Today, my nine year old son had his seventh surgery. Seven surgeries seems like a lot to squeeze into nine years…but they feel like even more when I stop to consider the fact that they all happened over the span of just twelve months. Last year, on June 26th, my son (nicknamed “Little Pom” after his mothers affinity for all things Pomegranate) was admitted to Childrens Hospital of Michigan and diagnosed as being in End-Stage Renal Failure. At the time of his admission, he had 10% kidney function; and was totally asymptomatic. Thus began our journey into the world of providing constant care for a critically ill child, a “kidney kid.” We learned how to perform dialysis nightly at home. We learned how to care for a catheter- first through a foley catheter, then a supra-pubic catheter. Eventually our family graduated to the miraculous Mitrofinoff, which allows him to feed a catheter tube into an opening created in his belly button to drain his bladder…a process which he will have to do 4-8 times a day for the rest of his life. We learned how to give painful injections once a week- just one of the 20+ medication doses we would dispense each day. We learned what to feed him and what could kill him. We learned that he desperately needed a kidney transplant.

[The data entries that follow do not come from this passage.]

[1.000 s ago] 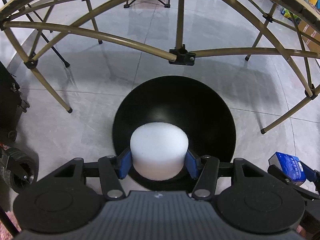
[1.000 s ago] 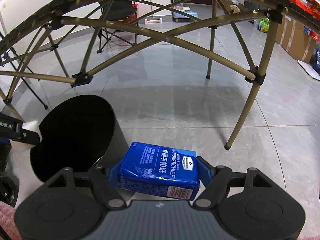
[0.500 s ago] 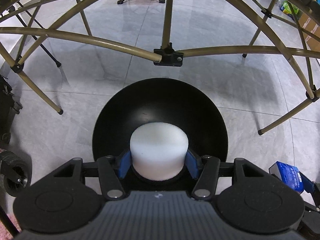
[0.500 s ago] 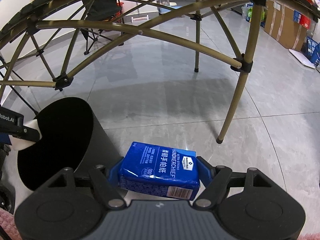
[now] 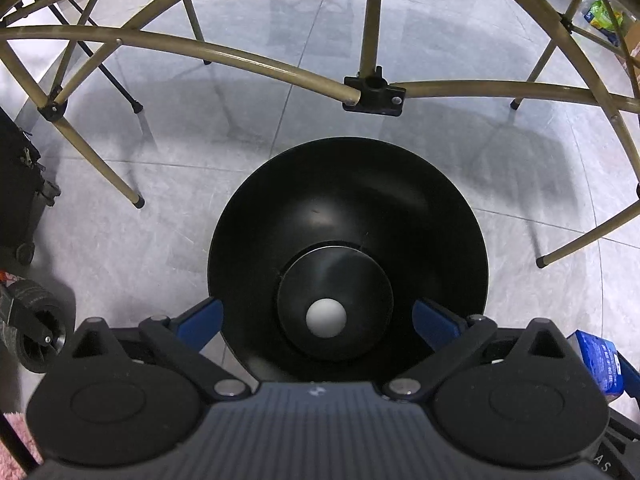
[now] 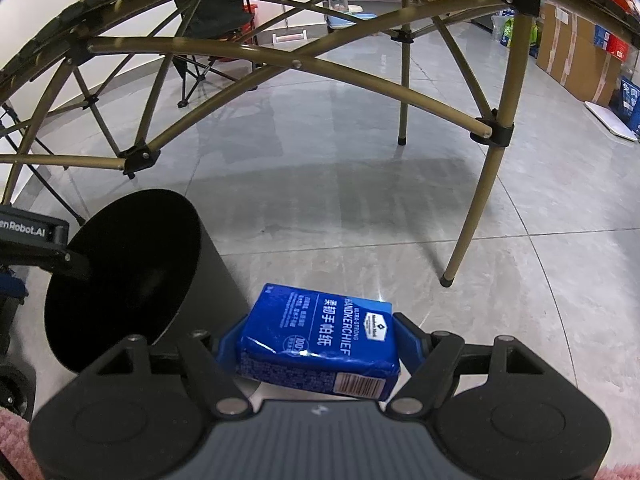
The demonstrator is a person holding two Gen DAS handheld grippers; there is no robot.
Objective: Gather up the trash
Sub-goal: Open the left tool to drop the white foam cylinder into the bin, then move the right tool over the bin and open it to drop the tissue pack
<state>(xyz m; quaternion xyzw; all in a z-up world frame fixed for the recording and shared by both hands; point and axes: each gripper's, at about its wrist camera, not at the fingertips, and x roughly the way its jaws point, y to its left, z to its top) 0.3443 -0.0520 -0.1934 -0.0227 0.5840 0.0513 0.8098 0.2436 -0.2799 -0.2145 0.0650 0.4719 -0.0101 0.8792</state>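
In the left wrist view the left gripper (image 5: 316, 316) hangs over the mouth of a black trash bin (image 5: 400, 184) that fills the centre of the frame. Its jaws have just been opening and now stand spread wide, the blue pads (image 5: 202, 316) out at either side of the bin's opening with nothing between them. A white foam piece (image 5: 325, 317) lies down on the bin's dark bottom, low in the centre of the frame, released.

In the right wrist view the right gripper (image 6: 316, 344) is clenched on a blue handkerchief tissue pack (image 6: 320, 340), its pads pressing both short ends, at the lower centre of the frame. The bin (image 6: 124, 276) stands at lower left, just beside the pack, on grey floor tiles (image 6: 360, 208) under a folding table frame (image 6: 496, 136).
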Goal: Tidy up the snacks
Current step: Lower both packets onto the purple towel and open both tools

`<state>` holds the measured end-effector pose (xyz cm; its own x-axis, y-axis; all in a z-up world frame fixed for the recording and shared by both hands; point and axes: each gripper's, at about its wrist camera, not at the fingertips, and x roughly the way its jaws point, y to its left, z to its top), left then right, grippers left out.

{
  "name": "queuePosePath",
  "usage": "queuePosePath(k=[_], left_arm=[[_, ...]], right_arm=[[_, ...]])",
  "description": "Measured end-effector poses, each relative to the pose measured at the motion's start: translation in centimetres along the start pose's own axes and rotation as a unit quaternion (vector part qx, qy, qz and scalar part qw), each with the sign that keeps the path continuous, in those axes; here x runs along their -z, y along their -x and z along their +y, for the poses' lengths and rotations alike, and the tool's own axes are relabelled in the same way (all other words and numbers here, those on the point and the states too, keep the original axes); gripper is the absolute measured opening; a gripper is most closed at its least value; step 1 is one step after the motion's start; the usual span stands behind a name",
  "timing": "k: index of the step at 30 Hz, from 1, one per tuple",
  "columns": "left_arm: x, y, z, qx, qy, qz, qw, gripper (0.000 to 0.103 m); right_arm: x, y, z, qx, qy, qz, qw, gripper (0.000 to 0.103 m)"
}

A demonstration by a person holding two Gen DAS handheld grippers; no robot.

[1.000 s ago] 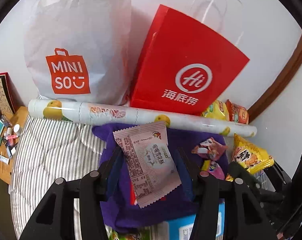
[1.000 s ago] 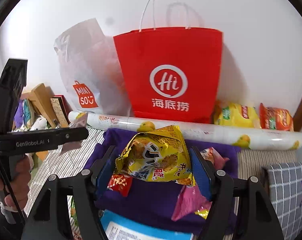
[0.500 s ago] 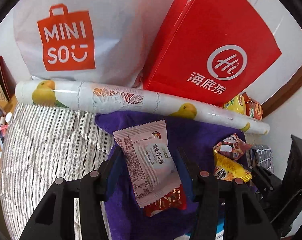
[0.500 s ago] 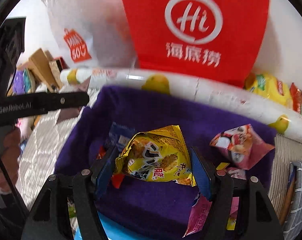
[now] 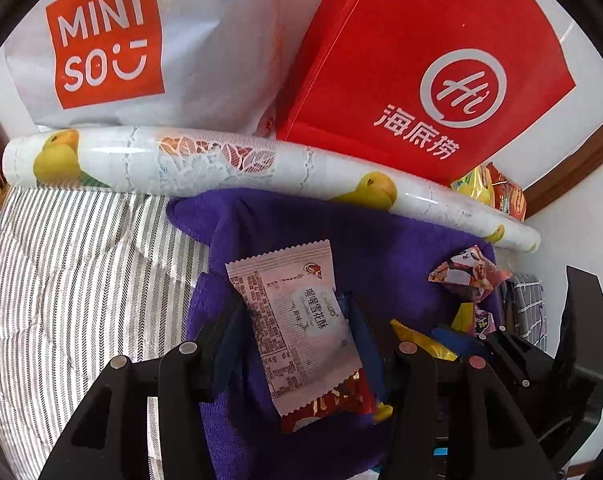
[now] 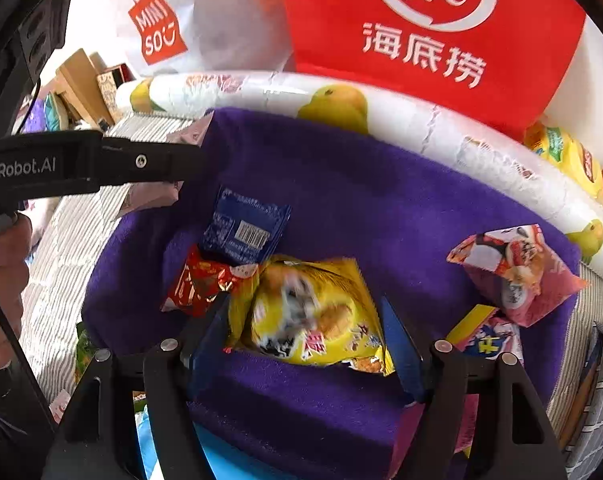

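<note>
Lowered closer to the purple cloth [image 6: 341, 184] since a second ago, both claws; bags behind now larger in view. Left claw [image 5: 295, 320] clamped on pale pink snack packet [image 5: 301, 320]: flat, crimped ends, dense print on one half, held tilted above the cloth, a red wrapper [image 5: 333, 404] showing beneath its lower edge. Right claw [image 6: 305, 320] closed around yellow snack bag [image 6: 313, 312]: crumpled, glossy, blurred, low over the cloth. Lying on cloth left to right: blue packet [image 6: 243, 232], red foil wrapper [image 6: 199, 284], pink panda-print packet [image 6: 517, 272]. Behind: fruit-print roll [image 5: 221, 160], white MINISO bag [image 5: 161, 40], red paper bag [image 5: 421, 72].
</note>
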<state>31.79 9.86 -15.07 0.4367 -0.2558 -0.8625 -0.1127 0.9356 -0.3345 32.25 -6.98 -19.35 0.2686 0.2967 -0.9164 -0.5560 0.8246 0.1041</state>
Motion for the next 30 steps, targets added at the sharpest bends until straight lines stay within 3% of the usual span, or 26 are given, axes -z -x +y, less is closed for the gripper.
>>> queuePosePath(k=[7,12,21,27,30], left_arm=[[0.2,-1.4,0.2,-0.011,0.006,0.019,0.9997,0.051],[0.4,-2.0,0.3,-0.011,0.006,0.028,0.9995,0.048],[0.5,-1.1,-0.2,-0.012,0.000,0.034,0.9993,0.051],[0.7,2.4,-1.7,-0.007,-0.024,-0.006,0.9997,0.056],[1.1,4.7,-2.8,-0.003,-0.043,-0.034,0.9985,0.060]], right_arm=[[-0.1,0.0,0.2,0.004,0.000,0.004,1.000,0.073],[-0.3,2.4,-0.2,0.010,-0.007,-0.038,0.999,0.079],[-0.4,6.8,-1.4,0.045,-0.037,-0.107,0.993,0.079],[1.7,9.4,-0.8,0.076,-0.058,-0.122,0.988,0.080],[3.2,11.0,0.3,0.106,-0.051,-0.138,0.983,0.086]])
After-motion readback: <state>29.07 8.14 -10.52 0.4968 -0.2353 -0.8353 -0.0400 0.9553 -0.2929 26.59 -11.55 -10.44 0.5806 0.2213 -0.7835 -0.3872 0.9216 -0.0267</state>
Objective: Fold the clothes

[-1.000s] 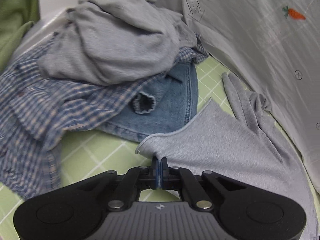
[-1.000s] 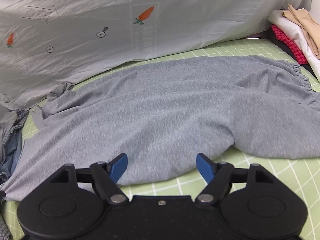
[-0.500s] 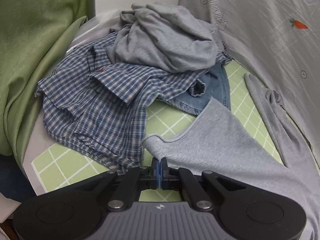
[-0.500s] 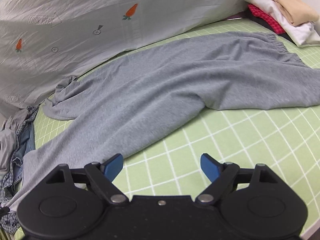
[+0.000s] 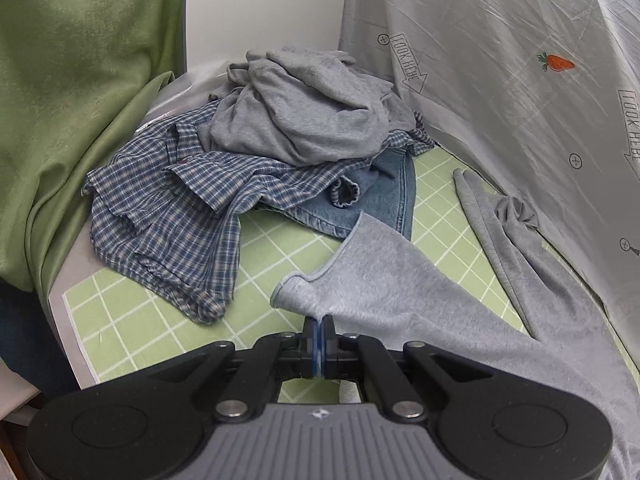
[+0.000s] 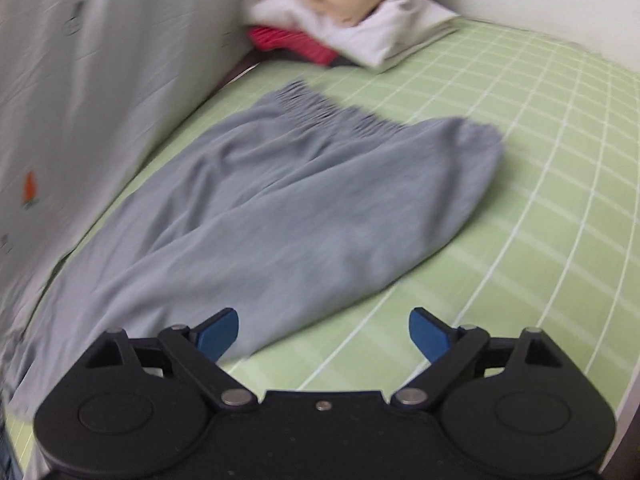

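Note:
Grey trousers point(image 6: 304, 208) lie spread across the green checked mat point(image 6: 540, 184), their gathered waistband point(image 6: 336, 110) at the far end in the right wrist view. My left gripper point(image 5: 319, 330) is shut on the hem of one grey trouser leg point(image 5: 400, 276), which lifts slightly off the mat. The other leg point(image 5: 492, 236) runs along the white sheet. My right gripper point(image 6: 324, 332) stands open above the mat beside the trousers' near edge, nothing between its blue pads point(image 6: 218, 332).
A heap of a plaid shirt point(image 5: 176, 208), jeans point(image 5: 380, 204) and a grey garment point(image 5: 304, 116) lies at the far left. A white carrot-print sheet point(image 5: 520, 80) hangs along the back. Folded clothes point(image 6: 352, 12) are stacked at the far right. Green fabric point(image 5: 80, 100) hangs left.
My left gripper pulled back with the trouser hem, showing more of the heap and mat. My right gripper swung right toward the waistband end, rolled, and its jaws widened.

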A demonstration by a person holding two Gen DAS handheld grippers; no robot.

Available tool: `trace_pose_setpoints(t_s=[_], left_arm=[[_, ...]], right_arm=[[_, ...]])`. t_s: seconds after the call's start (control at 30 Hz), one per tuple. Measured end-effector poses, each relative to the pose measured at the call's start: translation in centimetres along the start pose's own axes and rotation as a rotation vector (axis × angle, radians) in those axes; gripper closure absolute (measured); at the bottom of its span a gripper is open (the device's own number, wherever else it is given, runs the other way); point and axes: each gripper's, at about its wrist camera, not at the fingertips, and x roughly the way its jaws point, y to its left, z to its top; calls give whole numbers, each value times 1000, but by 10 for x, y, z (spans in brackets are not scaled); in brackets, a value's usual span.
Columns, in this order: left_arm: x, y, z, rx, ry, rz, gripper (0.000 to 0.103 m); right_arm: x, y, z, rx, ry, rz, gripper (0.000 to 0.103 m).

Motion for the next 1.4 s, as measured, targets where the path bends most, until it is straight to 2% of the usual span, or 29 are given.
trace_pose_setpoints(t_s=[0.1, 0.17, 0.23, 0.27, 0.33, 0.37, 0.47, 0.57, 0.7, 0.87, 0.93, 1.03, 1.1, 1.17, 1.4], left_arm=[[1, -7, -2, -9, 2, 8, 102], [2, -9, -1, -29, 2, 12, 102], [4, -10, 1, -44, 1, 20, 102], [5, -11, 3, -47, 2, 23, 102], [7, -12, 6, -49, 2, 29, 102], [8, -13, 8, -47, 1, 31, 102], [11, -19, 19, -37, -12, 32, 102], [19, -32, 38, -11, -40, 20, 103], [35, -59, 76, -12, -91, -26, 103], [28, -91, 131, -80, -218, -131, 103], [16, -101, 147, -83, -281, -160, 103], [-3, -106, 156, -48, -364, -151, 103], [-11, -99, 152, -43, -379, -137, 103], [-11, -85, 141, -47, -354, -113, 103], [1, -19, 81, -68, -202, 43, 103]], right_arm=[[16, -13, 16, 39, -5, -67, 27], [19, -21, 22, 69, -15, -71, 29], [22, -25, 28, 84, -29, -77, 37], [24, -26, 29, 84, -31, -73, 56], [26, -27, 33, 85, -33, -49, 74], [26, -27, 35, 88, -33, -28, 102], [20, -13, 46, 39, -70, -14, 103], [5, 12, 69, -66, -172, -9, 103], [-9, 44, 122, -134, -315, 26, 103], [-34, 74, 191, -122, -473, 82, 103], [-53, 80, 207, -114, -546, 96, 103], [-80, 76, 213, -131, -622, 84, 103], [-91, 63, 205, -136, -627, 66, 103], [-95, 48, 192, -140, -604, 42, 103], [-72, -21, 119, -125, -389, -115, 103]])
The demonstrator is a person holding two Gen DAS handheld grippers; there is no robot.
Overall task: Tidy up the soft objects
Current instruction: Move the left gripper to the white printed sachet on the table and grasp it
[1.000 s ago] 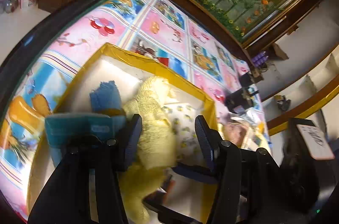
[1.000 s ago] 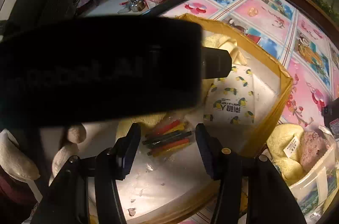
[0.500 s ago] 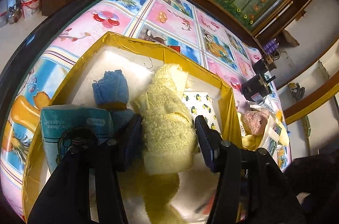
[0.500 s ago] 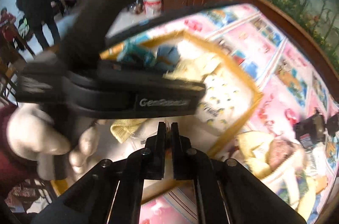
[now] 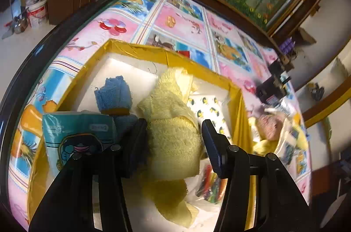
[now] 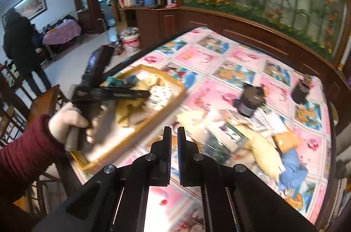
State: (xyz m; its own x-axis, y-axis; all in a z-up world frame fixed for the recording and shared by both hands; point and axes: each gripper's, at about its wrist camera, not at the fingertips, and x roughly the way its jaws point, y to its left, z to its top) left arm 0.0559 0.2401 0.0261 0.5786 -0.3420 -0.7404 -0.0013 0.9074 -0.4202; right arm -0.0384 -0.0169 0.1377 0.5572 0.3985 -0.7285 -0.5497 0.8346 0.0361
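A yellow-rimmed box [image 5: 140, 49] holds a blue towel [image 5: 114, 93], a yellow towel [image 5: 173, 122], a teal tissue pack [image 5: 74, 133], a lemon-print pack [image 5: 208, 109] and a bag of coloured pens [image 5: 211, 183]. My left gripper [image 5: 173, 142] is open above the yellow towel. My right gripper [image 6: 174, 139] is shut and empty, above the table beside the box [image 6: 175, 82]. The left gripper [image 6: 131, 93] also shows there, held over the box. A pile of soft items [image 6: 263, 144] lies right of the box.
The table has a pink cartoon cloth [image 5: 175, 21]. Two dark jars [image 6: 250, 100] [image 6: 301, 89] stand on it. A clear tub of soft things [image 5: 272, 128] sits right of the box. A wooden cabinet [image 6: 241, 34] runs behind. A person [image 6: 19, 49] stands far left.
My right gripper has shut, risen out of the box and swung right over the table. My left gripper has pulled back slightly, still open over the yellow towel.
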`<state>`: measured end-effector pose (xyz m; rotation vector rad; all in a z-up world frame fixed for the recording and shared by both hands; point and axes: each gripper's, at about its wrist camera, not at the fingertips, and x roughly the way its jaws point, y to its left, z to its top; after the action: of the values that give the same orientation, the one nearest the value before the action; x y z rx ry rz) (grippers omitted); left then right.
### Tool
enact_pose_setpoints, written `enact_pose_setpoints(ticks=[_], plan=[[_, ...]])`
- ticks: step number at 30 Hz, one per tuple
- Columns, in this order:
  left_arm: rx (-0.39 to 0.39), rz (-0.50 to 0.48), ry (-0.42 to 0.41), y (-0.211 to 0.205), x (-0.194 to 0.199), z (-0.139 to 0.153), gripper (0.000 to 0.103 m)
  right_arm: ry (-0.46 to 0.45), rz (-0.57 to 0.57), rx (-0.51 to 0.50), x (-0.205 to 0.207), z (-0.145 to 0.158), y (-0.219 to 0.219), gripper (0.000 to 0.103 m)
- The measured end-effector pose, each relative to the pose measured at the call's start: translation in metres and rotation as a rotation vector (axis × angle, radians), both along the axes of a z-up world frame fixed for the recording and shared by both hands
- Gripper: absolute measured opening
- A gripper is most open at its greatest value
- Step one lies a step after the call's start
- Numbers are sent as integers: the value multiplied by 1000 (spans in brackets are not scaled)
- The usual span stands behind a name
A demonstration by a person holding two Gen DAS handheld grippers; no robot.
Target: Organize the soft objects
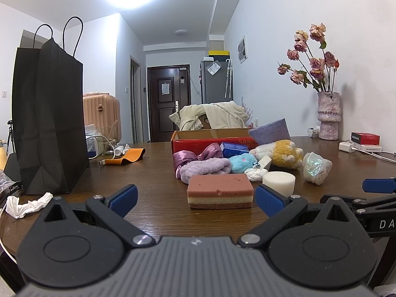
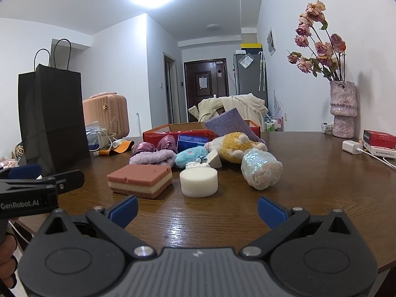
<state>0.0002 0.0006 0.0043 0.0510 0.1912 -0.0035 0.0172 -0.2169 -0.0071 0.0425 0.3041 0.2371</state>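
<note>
A pile of soft things lies mid-table before a red cardboard box (image 1: 188, 141) (image 2: 158, 133). Nearest is a pink-and-cream layered sponge (image 1: 219, 191) (image 2: 139, 179), beside a white round sponge (image 1: 279, 181) (image 2: 199, 182). Behind lie a lilac fluffy cloth (image 1: 205, 169) (image 2: 151, 159), a purple satin bow (image 1: 195, 157), a blue plush (image 1: 241, 162) (image 2: 190, 156), a yellow plush (image 1: 284, 152) (image 2: 235, 146) and a shiny wrapped bundle (image 1: 315, 167) (image 2: 259, 170). My left gripper (image 1: 196, 199) is open, just short of the layered sponge. My right gripper (image 2: 198, 209) is open and empty, short of the white sponge.
A tall black paper bag (image 1: 49, 116) (image 2: 52, 118) stands at the table's left. A crumpled tissue (image 1: 27, 204) lies before it. A vase of dried roses (image 1: 328, 116) (image 2: 342, 109), a charger (image 2: 351, 146) and small boxes (image 2: 378, 138) sit at the right wall.
</note>
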Motion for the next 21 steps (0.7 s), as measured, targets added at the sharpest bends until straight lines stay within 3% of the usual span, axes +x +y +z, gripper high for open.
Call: enact_pose_setpoints(ticks=[21], plan=[[0,0,1,0,0,0,103,3,-11,6,1,0,-1,103]])
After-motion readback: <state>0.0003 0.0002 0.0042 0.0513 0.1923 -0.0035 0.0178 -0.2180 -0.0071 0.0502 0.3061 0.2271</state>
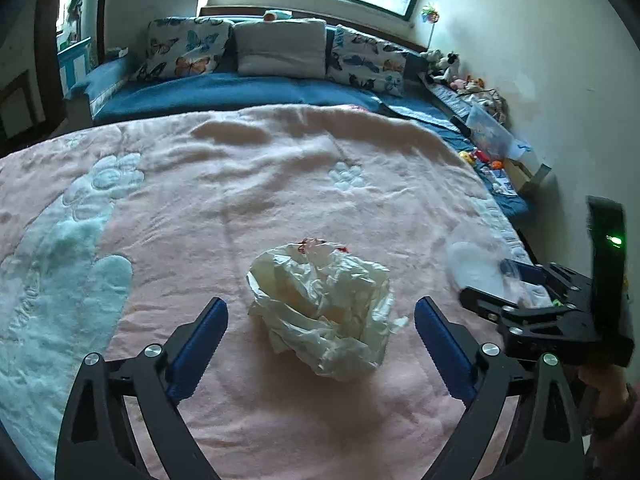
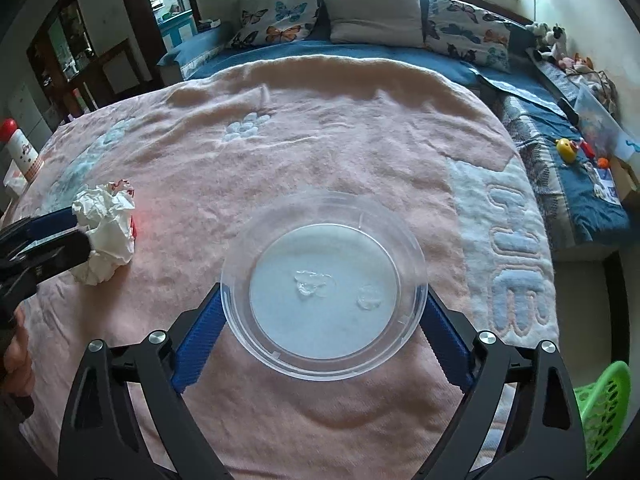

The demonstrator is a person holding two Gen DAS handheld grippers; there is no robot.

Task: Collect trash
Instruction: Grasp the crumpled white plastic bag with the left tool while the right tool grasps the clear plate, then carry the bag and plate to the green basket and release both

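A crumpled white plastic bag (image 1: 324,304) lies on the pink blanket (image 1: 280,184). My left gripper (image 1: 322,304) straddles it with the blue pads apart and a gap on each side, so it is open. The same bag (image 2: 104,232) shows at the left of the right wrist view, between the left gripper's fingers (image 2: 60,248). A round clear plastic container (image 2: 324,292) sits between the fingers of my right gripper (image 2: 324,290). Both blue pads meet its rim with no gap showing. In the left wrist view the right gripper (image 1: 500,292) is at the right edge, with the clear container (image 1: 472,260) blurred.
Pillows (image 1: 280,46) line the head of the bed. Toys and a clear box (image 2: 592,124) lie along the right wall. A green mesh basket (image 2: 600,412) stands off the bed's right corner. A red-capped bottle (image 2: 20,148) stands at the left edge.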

Over the past 12 months, I have held by child as he cried himself to sleep, despairing over the painful medical procedures, the mockery of his catheter by classmates, the diet and activity restrictions. I cannot count the number of times I have heard my only child whisper to me “I wish I’d never been born.” Throughout this period, my husband and I have comforted him with the reassurance that Daddy was going through the process of being approved to be a living organ donor. Getting a new kidney became my little boy’s panacea- the hope of which gave him comforting knowledge of a world without so many restrictions, mean comments, painful days. We rejoiced together when it was determined that my husband was a tissue match for Little Pom. This brought us so very close to the hoped-for day when dialysis would end and something resembling a normal life would once again be possible. On Monday of last week, we found out that the transplant team would most likely not allow my husband to move forward as the donor. His blood pressure was a bit high and they wanted someone who had a stable b.p…not a “controlled” one. That was the first blow, although he's waiting for the doctors to tell him if they'll allow him to be re-tested at a later date. On Tuesday of last week, I lost my job. This week, Little Pom had surgery number seven, moving him one step closer to being ready to receive a donor organ he so desperately needs.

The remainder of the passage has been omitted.